• _Assignment_
Only the lines below from the one containing "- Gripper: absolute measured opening" to the one containing "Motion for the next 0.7" should be repeated, both included and unchanged.

• _Materials provided_
┏━━

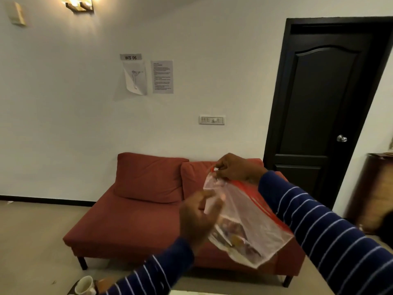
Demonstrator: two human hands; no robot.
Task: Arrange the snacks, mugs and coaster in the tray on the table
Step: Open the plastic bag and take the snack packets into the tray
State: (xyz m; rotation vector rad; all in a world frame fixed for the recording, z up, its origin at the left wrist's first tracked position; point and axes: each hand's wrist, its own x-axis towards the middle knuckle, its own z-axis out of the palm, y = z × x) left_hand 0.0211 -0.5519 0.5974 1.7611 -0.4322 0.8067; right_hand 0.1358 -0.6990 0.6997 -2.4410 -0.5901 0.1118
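Observation:
A clear zip bag [251,220] with a red seal strip hangs in the air in front of me, with snack packets lying in its lower part. My right hand [236,168] pinches the bag's top corner at the seal. My left hand [198,218] grips the bag's near edge lower down, fingers closed on the plastic. At the bottom left edge of the view stands a white mug [84,285], partly cut off, on a dark surface that may be the tray. Beside the mug shows a brownish flat thing [104,283], mostly hidden by my left sleeve.
A red sofa [136,213] with two back cushions stands against the white wall behind my hands. A dark door [323,107] is at the right, with a wooden cabinet [374,188] beside it. Beige floor lies to the left.

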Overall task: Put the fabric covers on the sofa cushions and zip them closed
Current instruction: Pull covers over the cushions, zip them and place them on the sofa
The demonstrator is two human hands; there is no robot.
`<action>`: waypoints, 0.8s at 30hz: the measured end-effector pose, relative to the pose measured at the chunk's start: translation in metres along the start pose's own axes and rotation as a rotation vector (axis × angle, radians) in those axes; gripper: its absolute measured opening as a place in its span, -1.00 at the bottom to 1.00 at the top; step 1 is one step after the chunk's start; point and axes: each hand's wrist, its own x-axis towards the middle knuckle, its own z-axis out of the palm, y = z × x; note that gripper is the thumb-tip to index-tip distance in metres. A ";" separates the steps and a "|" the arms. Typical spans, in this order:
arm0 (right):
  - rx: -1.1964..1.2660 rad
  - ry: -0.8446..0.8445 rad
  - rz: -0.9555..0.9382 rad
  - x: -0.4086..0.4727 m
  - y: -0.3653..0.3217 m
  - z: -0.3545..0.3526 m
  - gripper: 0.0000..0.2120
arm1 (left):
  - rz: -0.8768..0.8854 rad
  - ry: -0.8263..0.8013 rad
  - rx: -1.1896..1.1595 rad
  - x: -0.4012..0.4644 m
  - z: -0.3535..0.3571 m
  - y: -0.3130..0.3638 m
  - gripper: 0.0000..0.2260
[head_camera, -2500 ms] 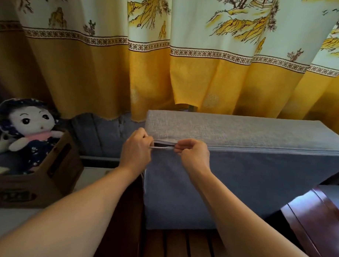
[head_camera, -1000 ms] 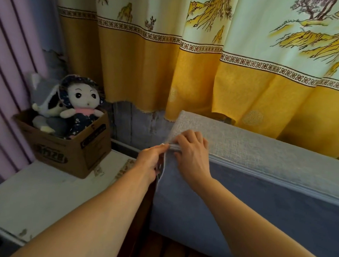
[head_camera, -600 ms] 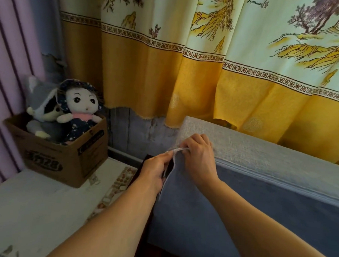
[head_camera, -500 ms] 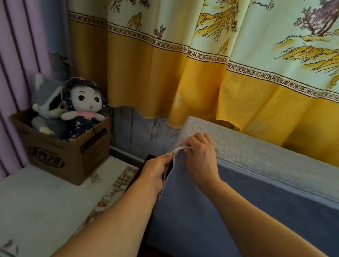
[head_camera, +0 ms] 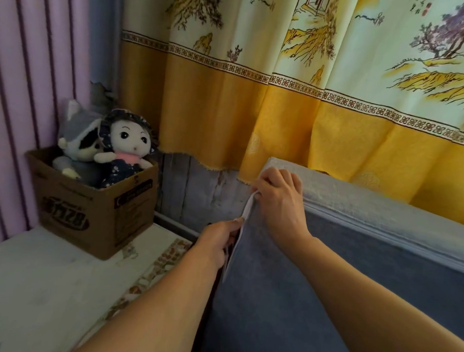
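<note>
A large sofa cushion in a grey-blue fabric cover (head_camera: pixel 287 296) stands on edge in front of me. A zip seam (head_camera: pixel 381 240) runs along its upper long edge to the right. My right hand (head_camera: pixel 280 204) grips the cover at its top left corner, fingers curled over the edge. My left hand (head_camera: pixel 218 241) pinches the pale zip edge (head_camera: pixel 246 212) of the cover a little lower on the left end. The zip pull is hidden between my fingers.
A cardboard box (head_camera: pixel 93 210) with two soft toys (head_camera: pixel 108 145) sits on a pale side table (head_camera: pixel 50 288) to the left. A yellow and cream curtain (head_camera: pixel 307 99) hangs right behind the cushion. Purple striped curtain (head_camera: pixel 23 89) hangs at far left.
My left hand has moved down the left end of the cover while pinching the zip edge. My right hand stays gripping the top corner. My view shifted left since the earliest frame.
</note>
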 end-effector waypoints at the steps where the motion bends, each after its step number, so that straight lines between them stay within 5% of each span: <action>1: 0.000 0.025 0.001 -0.002 -0.002 0.000 -0.88 | 0.003 0.011 0.002 0.004 -0.005 -0.008 -0.79; 5: -0.108 0.037 -0.133 -0.025 -0.015 0.000 -0.73 | 0.020 -0.011 0.026 0.014 -0.017 -0.030 -0.79; 9: -0.311 -0.197 -0.389 -0.079 -0.019 0.015 -0.56 | 0.037 -0.020 0.088 0.018 -0.021 -0.035 -0.78; 11: -0.356 -0.296 -0.357 -0.090 -0.014 0.021 -0.41 | 0.021 -0.013 0.079 0.024 -0.024 -0.044 -0.78; 20: -0.489 -0.461 -0.352 -0.107 -0.027 0.033 -0.39 | -0.083 0.070 0.091 0.069 -0.045 -0.087 -0.83; 24: -0.487 -0.409 -0.351 -0.123 -0.025 0.050 -0.42 | -0.138 0.113 0.108 0.085 -0.054 -0.102 -0.84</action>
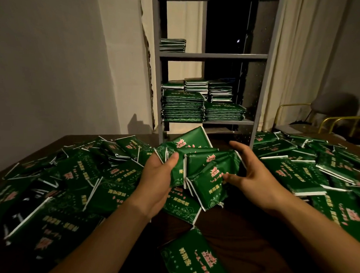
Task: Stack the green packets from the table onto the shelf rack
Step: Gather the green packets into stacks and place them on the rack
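- Your left hand (160, 177) grips a fanned bunch of green packets (196, 167) at centre frame, thumb curled over the bunch's left edge, the other fingers hidden beneath.
- Your right hand (253, 175) sits at the bunch's right side, fingers spread and loosely bent, thumb tip touching the front packet's face; it clamps nothing.
- The held packets lean different ways: the rear one tilts toward the upper right of the frame, and the front one's long axis runs toward the lower right.
- Each face carries a pink emblem and yellowish characters, too blurred to read.
- More loose packets (75, 183) cover the dark table (222, 236) across the lower frame, lying at all angles.
- On the grey shelf rack (213, 55), upper centre, stacked packets (183, 108) lie flat on the lower shelf, and a small stack (172, 45) is on the shelf above.
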A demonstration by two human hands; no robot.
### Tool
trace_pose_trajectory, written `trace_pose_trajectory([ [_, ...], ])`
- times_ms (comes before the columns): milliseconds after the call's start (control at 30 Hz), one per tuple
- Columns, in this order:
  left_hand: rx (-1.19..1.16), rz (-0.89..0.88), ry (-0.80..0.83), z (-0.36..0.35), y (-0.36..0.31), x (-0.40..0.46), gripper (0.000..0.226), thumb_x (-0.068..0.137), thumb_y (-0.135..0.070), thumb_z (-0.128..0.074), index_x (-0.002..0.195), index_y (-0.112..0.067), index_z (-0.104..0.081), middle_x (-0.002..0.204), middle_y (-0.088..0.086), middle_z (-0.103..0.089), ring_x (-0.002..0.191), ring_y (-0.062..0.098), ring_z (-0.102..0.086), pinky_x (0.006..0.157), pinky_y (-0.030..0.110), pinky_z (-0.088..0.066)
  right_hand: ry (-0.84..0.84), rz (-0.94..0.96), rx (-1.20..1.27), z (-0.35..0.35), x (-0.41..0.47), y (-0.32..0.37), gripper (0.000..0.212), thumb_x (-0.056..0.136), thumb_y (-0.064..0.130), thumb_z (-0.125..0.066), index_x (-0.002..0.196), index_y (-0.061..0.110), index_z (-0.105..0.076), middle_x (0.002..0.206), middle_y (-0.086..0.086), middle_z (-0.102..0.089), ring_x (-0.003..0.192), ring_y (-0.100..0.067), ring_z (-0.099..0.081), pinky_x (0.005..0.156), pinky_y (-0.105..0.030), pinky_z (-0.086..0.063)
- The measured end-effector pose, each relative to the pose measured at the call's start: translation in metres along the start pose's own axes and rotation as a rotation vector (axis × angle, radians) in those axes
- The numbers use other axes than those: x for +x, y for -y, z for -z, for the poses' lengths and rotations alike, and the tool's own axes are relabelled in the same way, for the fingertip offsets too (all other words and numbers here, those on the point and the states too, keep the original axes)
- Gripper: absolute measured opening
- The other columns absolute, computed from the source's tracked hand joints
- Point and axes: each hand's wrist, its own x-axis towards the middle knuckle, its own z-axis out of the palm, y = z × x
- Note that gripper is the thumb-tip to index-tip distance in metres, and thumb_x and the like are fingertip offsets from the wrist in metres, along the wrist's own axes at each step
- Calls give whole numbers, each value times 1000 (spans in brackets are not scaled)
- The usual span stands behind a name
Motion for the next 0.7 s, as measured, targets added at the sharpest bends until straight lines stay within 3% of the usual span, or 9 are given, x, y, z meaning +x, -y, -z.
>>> trace_pose_trajectory([
  [100, -47, 15, 43, -4, -2, -4, 25, 104, -10, -49, 125, -10, -62, 115, 10, -75, 108, 27, -71, 99, 49, -53, 12, -17, -106, -2, -3, 3, 83, 92, 11, -67, 155, 39, -20, 163, 11, -21, 144, -4, -13, 114, -31, -18],
  [167, -29, 37, 92, -4, -2, -6, 33, 102, -24, -55, 132, -11, -57, 122, 8, -72, 115, 26, -68, 107, 51, -47, -5, -3, -102, -4, -4, 6, 80, 95, 13, -64, 156, 38, -18, 159, 14, -26, 141, 0, -19, 111, -24, -22],
  [200, 49, 45, 116, -4, -1, -8, 49, 96, -38, -63, 137, -14, -51, 128, 4, -68, 120, 22, -64, 110, 50, -43, -18, -2, -63, -6, -4, 7, 77, 96, 12, -63, 155, 37, -20, 151, 19, -34, 132, 9, -27, 107, -14, -26],
  [267, 299, 10, 174, -4, 4, -11, 84, 75, -52, -83, 141, -20, -42, 134, -3, -61, 123, 14, -59, 109, 44, -44, -16, -8, 42, -12, -3, 5, 70, 95, 9, -62, 151, 34, -28, 132, 26, -49, 105, 25, -49, 84, 0, -42],
  [300, 376, -36, 181, -4, 6, -10, 82, 73, -43, -87, 138, -20, -43, 130, -4, -64, 117, 10, -64, 104, 38, -50, 7, -6, 98, -15, -2, 4, 65, 95, 8, -63, 147, 32, -32, 125, 23, -57, 97, 23, -57, 77, -2, -46],
  [367, 404, -116, 184, -3, 5, -9, 53, 81, -15, -83, 124, -21, -53, 114, -4, -73, 101, 7, -71, 87, 28, -58, 68, -9, 202, -17, -1, 2, 54, 91, 2, -66, 135, 25, -44, 112, 9, -70, 97, 4, -68, 76, -11, -53],
  [467, 407, -207, 185, 4, -1, -4, 36, 83, -3, -78, 112, -19, -64, 102, -3, -78, 95, 14, -75, 85, 35, -60, 83, 39, 224, -10, 2, 5, 46, 82, -4, -72, 122, 11, -57, 108, -4, -75, 102, -19, -72, 79, -22, -58],
  [600, 307, -266, 95, 11, -3, 1, 33, 90, -9, -67, 118, -24, -56, 111, -1, -72, 94, 9, -71, 74, 29, -59, -21, 68, 115, -16, 5, 6, 43, 73, 11, -82, 112, 16, -65, 108, -1, -75, 102, -15, -71, 87, -37, -60],
  [700, 238, -240, -17, 10, 0, 2, 39, 81, -9, -54, 118, -22, -52, 113, 5, -61, 98, 24, -65, 74, 45, -59, 29, 88, -64, -33, 3, 3, 58, 73, 18, -86, 122, 27, -57, 111, 9, -71, 106, -4, -67, 97, -36, -56],
])
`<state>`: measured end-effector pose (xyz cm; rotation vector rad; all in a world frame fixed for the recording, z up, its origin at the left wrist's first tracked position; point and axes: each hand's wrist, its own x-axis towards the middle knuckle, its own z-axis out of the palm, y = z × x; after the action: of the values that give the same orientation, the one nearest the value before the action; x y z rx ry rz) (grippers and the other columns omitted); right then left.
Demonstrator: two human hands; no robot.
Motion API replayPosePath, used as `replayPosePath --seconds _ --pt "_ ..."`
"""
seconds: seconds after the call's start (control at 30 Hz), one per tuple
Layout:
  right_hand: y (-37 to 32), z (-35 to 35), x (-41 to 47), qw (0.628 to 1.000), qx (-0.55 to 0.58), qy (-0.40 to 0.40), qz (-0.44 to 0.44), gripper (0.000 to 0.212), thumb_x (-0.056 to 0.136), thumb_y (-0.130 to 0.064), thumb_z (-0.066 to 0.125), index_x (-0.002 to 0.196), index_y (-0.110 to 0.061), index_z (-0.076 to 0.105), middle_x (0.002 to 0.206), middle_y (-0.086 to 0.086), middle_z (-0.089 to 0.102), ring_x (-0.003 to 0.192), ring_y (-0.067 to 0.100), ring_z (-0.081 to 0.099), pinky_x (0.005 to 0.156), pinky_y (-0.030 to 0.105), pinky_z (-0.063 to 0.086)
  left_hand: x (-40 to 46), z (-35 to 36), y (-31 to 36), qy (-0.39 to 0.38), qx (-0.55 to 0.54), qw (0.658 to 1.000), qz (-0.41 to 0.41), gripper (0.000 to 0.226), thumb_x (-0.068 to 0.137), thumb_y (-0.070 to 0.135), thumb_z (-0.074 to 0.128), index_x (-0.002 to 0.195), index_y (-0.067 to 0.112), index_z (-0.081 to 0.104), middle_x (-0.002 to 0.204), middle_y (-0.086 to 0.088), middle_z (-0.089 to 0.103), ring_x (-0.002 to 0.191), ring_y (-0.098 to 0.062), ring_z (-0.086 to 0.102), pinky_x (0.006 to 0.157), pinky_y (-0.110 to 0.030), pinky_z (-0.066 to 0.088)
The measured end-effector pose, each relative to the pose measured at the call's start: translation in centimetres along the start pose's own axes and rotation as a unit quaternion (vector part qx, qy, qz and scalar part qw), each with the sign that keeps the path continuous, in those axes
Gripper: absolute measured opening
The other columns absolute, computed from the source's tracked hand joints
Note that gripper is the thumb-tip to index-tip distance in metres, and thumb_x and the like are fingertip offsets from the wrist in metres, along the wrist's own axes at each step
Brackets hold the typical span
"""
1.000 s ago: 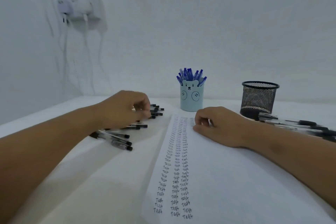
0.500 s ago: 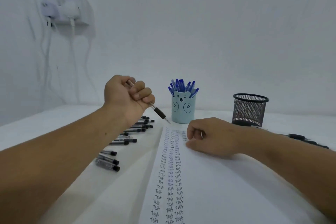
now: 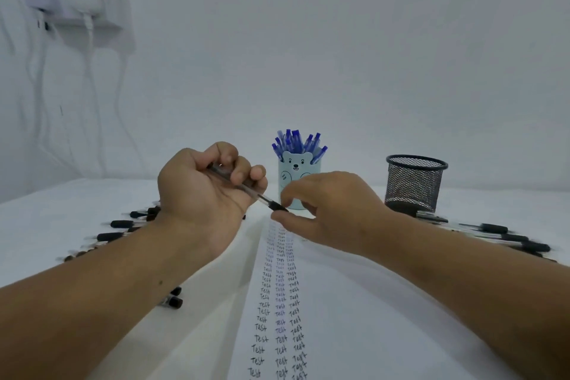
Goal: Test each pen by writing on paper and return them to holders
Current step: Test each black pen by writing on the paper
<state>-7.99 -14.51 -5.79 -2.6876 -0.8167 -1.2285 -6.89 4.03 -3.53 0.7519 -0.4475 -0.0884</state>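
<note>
Centrally, a pen [image 3: 243, 187] is held above the paper [image 3: 354, 311], clenched in the left hand [image 3: 206, 191]; its black cap end points toward the right hand [image 3: 330, 213], whose thumb and fingers pinch that end. Columns of "Test" run down the paper. Behind stand a blue bear cup [image 3: 297, 177] of blue pens and a black mesh holder [image 3: 415, 183]. Loose black pens [image 3: 123, 230] lie left; others [image 3: 499, 236] right.

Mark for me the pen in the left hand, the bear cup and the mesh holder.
pen [image 3: 246, 189]: head view, clear barrel just past the fingers.
bear cup [image 3: 295, 163]: head view, bear face on its front wall.
mesh holder [image 3: 415, 185]: head view, front of the mesh wall.
</note>
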Motion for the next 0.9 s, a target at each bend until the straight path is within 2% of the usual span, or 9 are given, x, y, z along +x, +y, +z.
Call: replayPosePath --seconds 0.13,0.2,0.27,0.37,0.5,0.57,0.6,0.8,0.9 --pt "0.4 -0.2 -0.6 0.999 0.029 -0.039 0.009 0.029 0.085 -0.047 0.053 0.079 -0.022 0.067 0.056 -0.010 0.048 0.052 0.010 0.045 0.049 0.029 0.044 0.0 -0.3 -0.4 -0.060 0.036 0.997 -0.011 0.009 0.076 0.016 0.039 0.074 0.010 0.045 0.067 -0.014 0.050 0.077 -0.032 0.061 0.087 -0.041 0.053" --pt "0.8 -0.2 -0.9 0.996 0.053 -0.046 0.049 0.021 0.082 -0.036 0.059 0.075 -0.017 0.066 0.058 -0.006 0.055 0.053 0.013 0.049 0.052 0.036 0.048 0.7 -0.9 -0.3 -0.069 0.217 0.973 0.020 0.015 0.080 0.020 0.043 0.087 0.014 0.055 0.081 -0.016 0.066 0.091 -0.031 0.066 0.088 -0.041 0.052" --pt "1.4 0.0 -1.6 0.985 0.112 -0.028 0.129 0.011 0.080 -0.026 0.068 0.075 -0.016 0.068 0.057 -0.007 0.057 0.051 0.010 0.048 0.054 0.034 0.050 1.7 -1.4 -0.2 -0.056 0.405 0.911 0.048 0.019 0.081 0.029 0.046 0.093 0.031 0.060 0.087 -0.002 0.075 0.098 -0.025 0.066 0.083 -0.040 0.051" --pt "1.2 0.2 -1.9 0.940 0.218 -0.005 0.261 0.010 0.079 -0.016 0.068 0.071 -0.013 0.064 0.055 -0.005 0.057 0.048 0.010 0.045 0.050 0.028 0.042 2.3 -2.2 -0.3 -0.051 0.529 0.847 0.020 0.026 0.085 0.057 0.042 0.094 0.039 0.059 0.092 0.009 0.075 0.101 -0.017 0.064 0.085 -0.037 0.049" --pt "0.9 0.2 -1.3 0.778 0.480 -0.027 0.403 0.031 0.084 -0.010 0.074 0.062 -0.012 0.052 0.057 0.011 0.056 0.043 0.019 0.041 0.044 0.022 0.029 0.3 -3.3 0.3 -0.192 0.743 0.641 -0.015 0.019 0.086 0.059 0.063 0.091 0.041 0.070 0.095 0.018 0.066 0.084 0.005 0.056 0.076 -0.024 0.045" --pt "0.7 0.3 -1.2 0.780 0.477 -0.049 0.402 0.043 0.083 -0.019 0.080 0.058 -0.015 0.045 0.054 0.012 0.053 0.037 0.018 0.036 0.040 0.021 0.027 0.3 -3.4 0.7 -0.222 0.791 0.568 -0.046 0.020 0.080 0.063 0.069 0.092 0.047 0.071 0.102 0.023 0.067 0.094 0.006 0.056 0.088 -0.027 0.047" --pt "0.6 0.3 -1.2 0.787 0.469 -0.050 0.399 0.046 0.082 -0.020 0.081 0.057 -0.016 0.043 0.053 0.012 0.053 0.036 0.017 0.035 0.039 0.020 0.027 0.4 -3.3 0.8 -0.223 0.802 0.551 -0.060 0.023 0.078 0.066 0.070 0.094 0.050 0.070 0.106 0.025 0.066 0.101 0.006 0.055 0.094 -0.029 0.047" --pt "0.8 1.1 -1.0 0.817 0.405 -0.071 0.404 0.048 0.079 -0.004 0.073 0.049 -0.021 0.040 0.046 0.004 0.050 0.050 0.020 0.049 0.056 0.030 0.041 0.6 -3.2 0.6 -0.222 0.801 0.551 -0.075 0.027 0.077 0.066 0.071 0.097 0.048 0.070 0.111 0.022 0.063 0.107 0.006 0.053 0.101 -0.031 0.045" --pt "0.7 1.3 -1.0 0.823 0.392 -0.082 0.402 0.046 0.077 -0.004 0.070 0.049 -0.023 0.038 0.047 0.004 0.048 0.055 0.022 0.050 0.062 0.038 0.037 0.5 -3.2 0.5 -0.217 0.797 0.558 -0.077 0.025 0.079 0.062 0.073 0.097 0.046 0.070 0.111 0.020 0.062 0.108 0.005 0.053 0.099 -0.029 0.046"
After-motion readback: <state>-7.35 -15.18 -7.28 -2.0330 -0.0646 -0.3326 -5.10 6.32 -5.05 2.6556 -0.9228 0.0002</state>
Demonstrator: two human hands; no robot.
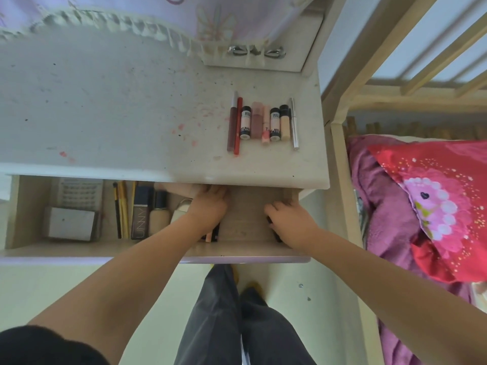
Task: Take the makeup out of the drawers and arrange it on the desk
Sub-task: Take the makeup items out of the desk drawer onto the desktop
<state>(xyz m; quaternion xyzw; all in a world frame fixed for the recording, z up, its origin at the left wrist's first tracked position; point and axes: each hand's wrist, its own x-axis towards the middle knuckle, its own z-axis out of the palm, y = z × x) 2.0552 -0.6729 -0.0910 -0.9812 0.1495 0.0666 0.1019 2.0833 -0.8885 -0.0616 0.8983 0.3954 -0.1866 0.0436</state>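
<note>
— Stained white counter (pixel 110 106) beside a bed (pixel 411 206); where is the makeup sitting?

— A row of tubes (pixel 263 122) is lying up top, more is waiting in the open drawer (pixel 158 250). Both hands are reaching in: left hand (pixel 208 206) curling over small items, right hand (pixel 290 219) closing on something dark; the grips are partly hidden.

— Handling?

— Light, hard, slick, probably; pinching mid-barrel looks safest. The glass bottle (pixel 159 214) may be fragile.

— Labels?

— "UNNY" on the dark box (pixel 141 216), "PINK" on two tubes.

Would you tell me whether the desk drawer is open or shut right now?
Open. The drawer is pulled out below the desk, showing brushes inside, and both hands reach into it.
</note>
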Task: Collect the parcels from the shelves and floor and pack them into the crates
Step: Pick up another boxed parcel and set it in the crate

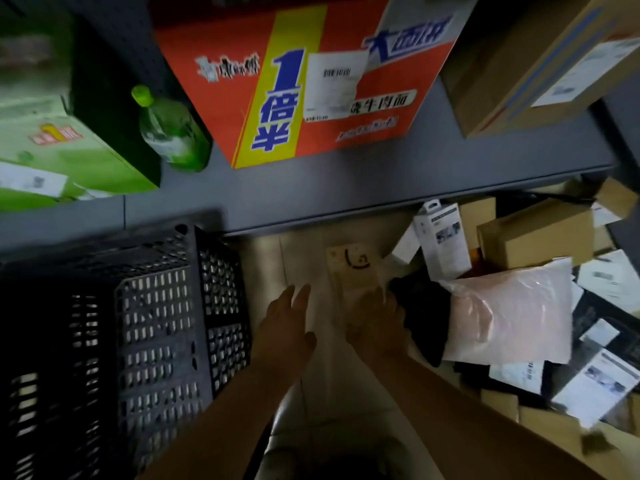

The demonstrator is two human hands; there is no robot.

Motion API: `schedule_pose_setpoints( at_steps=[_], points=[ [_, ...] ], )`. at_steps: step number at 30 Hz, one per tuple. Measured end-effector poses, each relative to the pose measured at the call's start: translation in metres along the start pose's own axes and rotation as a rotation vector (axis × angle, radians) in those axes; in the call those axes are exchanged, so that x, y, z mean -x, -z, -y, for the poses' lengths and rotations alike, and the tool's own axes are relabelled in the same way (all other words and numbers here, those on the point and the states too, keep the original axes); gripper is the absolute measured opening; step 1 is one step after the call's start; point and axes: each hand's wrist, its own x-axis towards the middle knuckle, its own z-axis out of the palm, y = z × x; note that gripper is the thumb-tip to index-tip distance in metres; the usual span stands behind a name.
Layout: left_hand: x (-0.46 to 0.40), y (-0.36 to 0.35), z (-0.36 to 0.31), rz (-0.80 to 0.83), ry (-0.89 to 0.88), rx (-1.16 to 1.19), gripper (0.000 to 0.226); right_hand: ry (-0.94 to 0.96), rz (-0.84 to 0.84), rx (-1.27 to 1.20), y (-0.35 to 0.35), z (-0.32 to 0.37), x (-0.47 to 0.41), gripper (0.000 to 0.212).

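Beside the black crate (145, 327), on its right, I see my left hand (287, 323) flat with fingers straight, holding nothing. My right hand (375, 323) grips a small brown parcel (353, 268) on the floor, past the crate's right side.

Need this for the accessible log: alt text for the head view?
Both hands reach down to a small tan parcel on the floor; right hand touches it, left hand open beside it. Black crate left, parcel pile right, shelf above.
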Motion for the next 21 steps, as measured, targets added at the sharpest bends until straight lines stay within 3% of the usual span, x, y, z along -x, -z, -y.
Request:
schedule_pose_setpoints(
  at_steps=[5, 12, 21],
  points=[
    [-0.018, -0.034, 0.021, 0.031, 0.012, -0.047, 0.078, -0.125, 0.000, -0.042, -0.048, 0.001, -0.034, 0.128],
    [-0.013, -0.031, 0.027, 0.008, -0.003, -0.043, 0.078, -0.104, -0.087, -0.117, -0.046, -0.001, -0.033, 0.125],
    [0.057, 0.040, -0.030, 0.011, 0.016, -0.047, 0.072, 0.080, -0.017, -0.074, 0.061, -0.013, 0.060, 0.127]
  ],
)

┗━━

• _Solution for this task_
- Gripper: absolute measured opening
- The other columns absolute, computed from the source's tracked hand joints
- Point and axes: each hand's wrist, its own x-axis towards the middle knuckle, its own z-axis out of the palm, y = z × x
- Note that gripper is the thumb-tip to index-tip distance in metres, and thumb_x and the like are fingertip offsets from the wrist in metres, along the wrist's own axes at each step
- Calls give whole numbers, each value times 1000 (spans in brackets are not scaled)
- The usual span stands behind a name
Motion for the next 0.7 s, as measured, targets added at the sharpest bends until straight lines stay within 3% of the usual span, or 9 are given, x, y, z meaning +x, -y, -z.

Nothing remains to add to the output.